§ Task to complete
Using the material that follows, output exactly the lines from the one containing "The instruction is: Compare" through the one containing "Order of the", with both ends kept.

*** Input data

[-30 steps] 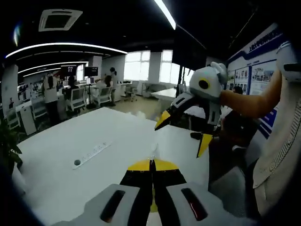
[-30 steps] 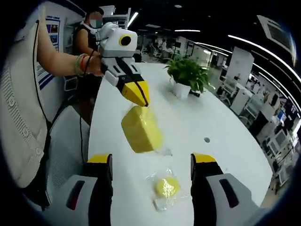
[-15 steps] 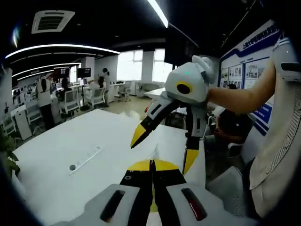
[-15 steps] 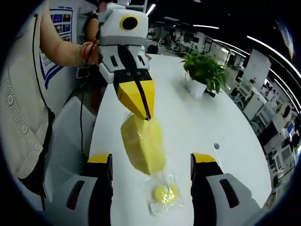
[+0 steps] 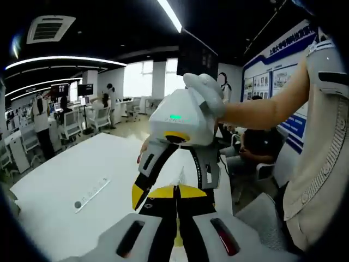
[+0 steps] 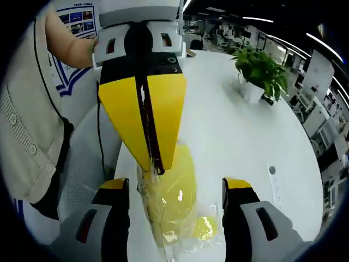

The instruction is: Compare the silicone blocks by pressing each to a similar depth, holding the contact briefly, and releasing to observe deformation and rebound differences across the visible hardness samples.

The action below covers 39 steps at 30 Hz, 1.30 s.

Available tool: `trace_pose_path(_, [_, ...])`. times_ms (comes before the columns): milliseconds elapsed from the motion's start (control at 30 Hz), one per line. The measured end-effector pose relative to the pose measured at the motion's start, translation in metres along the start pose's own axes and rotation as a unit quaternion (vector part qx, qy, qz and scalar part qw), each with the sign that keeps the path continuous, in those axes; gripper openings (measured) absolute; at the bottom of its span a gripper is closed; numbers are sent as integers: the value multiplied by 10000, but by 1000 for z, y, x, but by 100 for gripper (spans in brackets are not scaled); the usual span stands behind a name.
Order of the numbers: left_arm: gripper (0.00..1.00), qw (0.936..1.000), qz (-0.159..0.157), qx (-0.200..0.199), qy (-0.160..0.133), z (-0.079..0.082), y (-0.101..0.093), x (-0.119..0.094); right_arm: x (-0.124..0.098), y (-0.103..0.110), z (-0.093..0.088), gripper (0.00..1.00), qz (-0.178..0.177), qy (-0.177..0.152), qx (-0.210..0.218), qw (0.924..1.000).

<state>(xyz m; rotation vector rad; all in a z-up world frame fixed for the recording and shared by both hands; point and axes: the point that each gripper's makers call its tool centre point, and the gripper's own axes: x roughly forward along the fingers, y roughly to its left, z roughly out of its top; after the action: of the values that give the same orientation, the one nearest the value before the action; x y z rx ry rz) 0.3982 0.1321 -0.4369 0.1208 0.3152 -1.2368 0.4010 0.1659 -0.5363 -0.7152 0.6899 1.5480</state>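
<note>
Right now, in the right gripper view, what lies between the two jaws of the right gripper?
In the right gripper view, the large yellow block in clear wrap, pinched by the shut left gripper, and the small yellow piece lie between them.

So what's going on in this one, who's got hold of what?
A person works two handheld tongs over a white table. The left tongs are shut, with their tips at the top edge of a large yellow block in clear wrap. The right tongs are open, with a jaw on either side of that block and not gripping it. A smaller round yellow piece, also wrapped, lies beside the block on the table. A potted plant stands further back.
</note>
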Motion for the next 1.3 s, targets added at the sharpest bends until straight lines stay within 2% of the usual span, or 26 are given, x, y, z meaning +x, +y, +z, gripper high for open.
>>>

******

§ Final answer
The instruction is: Compare the silicone blocks by pressing each to a similar depth, holding the contact briefly, and releasing to observe deformation and rebound differences across the visible hardness samples.

The action below covers 39 steps at 30 Hz, 1.30 s.

Available tool: `trace_pose_path(_, [_, ...])`. times_ms (comes before the columns): milliseconds elapsed from the motion's start (control at 30 Hz), one per line. The measured end-effector pose relative to the pose measured at the motion's start, translation in metres along the start pose's own axes and rotation as a unit quaternion (vector part qx, qy, qz and scalar part qw), each with the sign that keeps the path continuous, in those axes; gripper openings (measured) absolute; at the bottom of its span a gripper is closed; numbers are sent as integers: the value multiplied by 10000, but by 1000 for z, y, x, but by 100 for gripper (spans in brackets are not scaled); the usual span stands behind a name.
Order of the numbers: left_arm: gripper (0.00..1.00), qw (0.936..1.000), qz (-0.159..0.157), qx (-0.200..0.199), qy (-0.160..0.133), z (-0.079..0.082), y (-0.101..0.093), x (-0.119..0.094); right_arm: x (-0.124..0.098), y (-0.103..0.110), z (-0.093..0.088), gripper (0.00..1.00), qz (-0.178..0.177), qy (-0.177..0.152), qx (-0.210..0.218), qw (0.924..1.000).

The exercise requires no more work.